I sit here in my chair in our bedroom typing. It is the chair we got from my parents before we moved - a little worn, but a fine soft recliner with faded spots on the arms from so much use. It has hit below 40 F outside but the house is warm and quiet, the outside world passed away and the inside world quiet with reading and homework.
I sit here with iBun on my lap, quietly watching me type with his one good eye, ears back, relaxed. Occasionally he will grind his teeth, a sign of contentment in rabbits - then with a flash he hops over the chair arm and behind the chair, seeking new worlds to conquer.
My tea, in the chipped blue cup with the flared top, has gone somewhat cold on me.

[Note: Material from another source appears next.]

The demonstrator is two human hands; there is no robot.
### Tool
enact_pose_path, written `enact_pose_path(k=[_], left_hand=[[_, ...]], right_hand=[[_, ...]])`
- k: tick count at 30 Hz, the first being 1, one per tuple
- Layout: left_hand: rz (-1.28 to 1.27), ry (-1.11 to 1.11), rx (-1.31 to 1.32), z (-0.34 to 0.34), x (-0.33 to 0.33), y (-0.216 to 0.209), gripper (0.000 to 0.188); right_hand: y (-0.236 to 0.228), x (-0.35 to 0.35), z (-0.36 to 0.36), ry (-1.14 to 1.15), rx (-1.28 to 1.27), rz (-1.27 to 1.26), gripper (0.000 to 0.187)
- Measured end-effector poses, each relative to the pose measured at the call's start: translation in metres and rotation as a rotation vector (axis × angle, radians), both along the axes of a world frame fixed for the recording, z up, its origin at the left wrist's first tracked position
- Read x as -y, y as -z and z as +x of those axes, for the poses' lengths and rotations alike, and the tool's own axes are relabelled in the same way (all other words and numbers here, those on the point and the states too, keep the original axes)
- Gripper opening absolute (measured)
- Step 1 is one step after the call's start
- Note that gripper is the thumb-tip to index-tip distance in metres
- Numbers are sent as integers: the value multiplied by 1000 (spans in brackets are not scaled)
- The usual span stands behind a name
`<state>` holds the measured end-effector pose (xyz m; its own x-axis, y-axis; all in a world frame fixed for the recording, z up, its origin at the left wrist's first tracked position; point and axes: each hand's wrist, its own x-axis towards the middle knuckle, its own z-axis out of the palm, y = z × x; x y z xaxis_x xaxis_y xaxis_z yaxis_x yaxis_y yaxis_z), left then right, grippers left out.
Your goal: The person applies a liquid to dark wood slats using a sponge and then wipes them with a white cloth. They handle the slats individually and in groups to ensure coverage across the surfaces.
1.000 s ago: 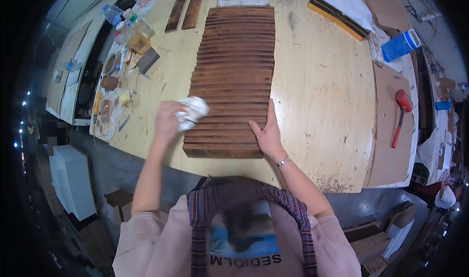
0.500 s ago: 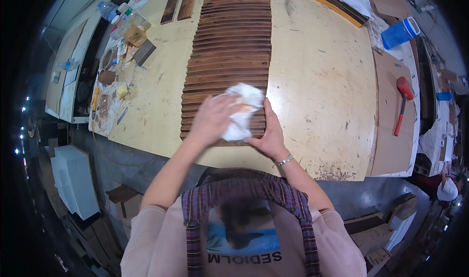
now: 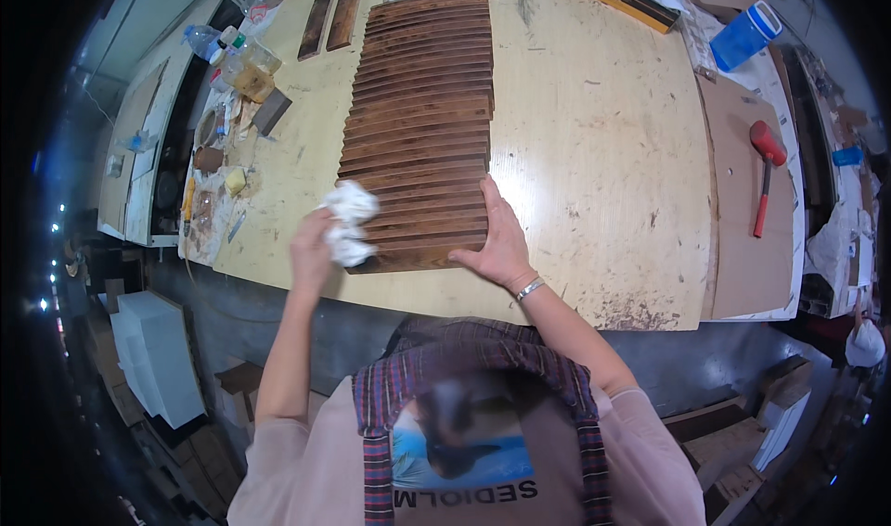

It is a lemon concoction, a type I am not usually fond of, but it serves the purpose for the evening of a hot non-caffeinated beverage.
I have spent the evening as they have typically come to be spent: a walk with Syrah the Mighty, dinner with the Ravishing Mrs. TB and Na Clann, languages (Japanese, Korean and Old English this year), a little reading, iai practice, and now writing this blog post.
It strikes me, as I sit here in my quiet little spot of the universe - a spot which I am perfectly content with, surrounded by my things and simple pleasures, how truly fragile this all really is. We are so highly connected and dependent on civilization - and civilization is so fragile in so many ways - that simple pleasures like these, which once upon a time were luxuries, may come to be seen as luxuries again. Simple things like light and warmth and shelter, let alone books and comfortable chairs to sit in, bespeak utilities and houses and reliable food supply chains and manufacturing capacities and safe neighborhoods where one can read instead of worrying about one's safety.
All an intricate chain. And all so fragile.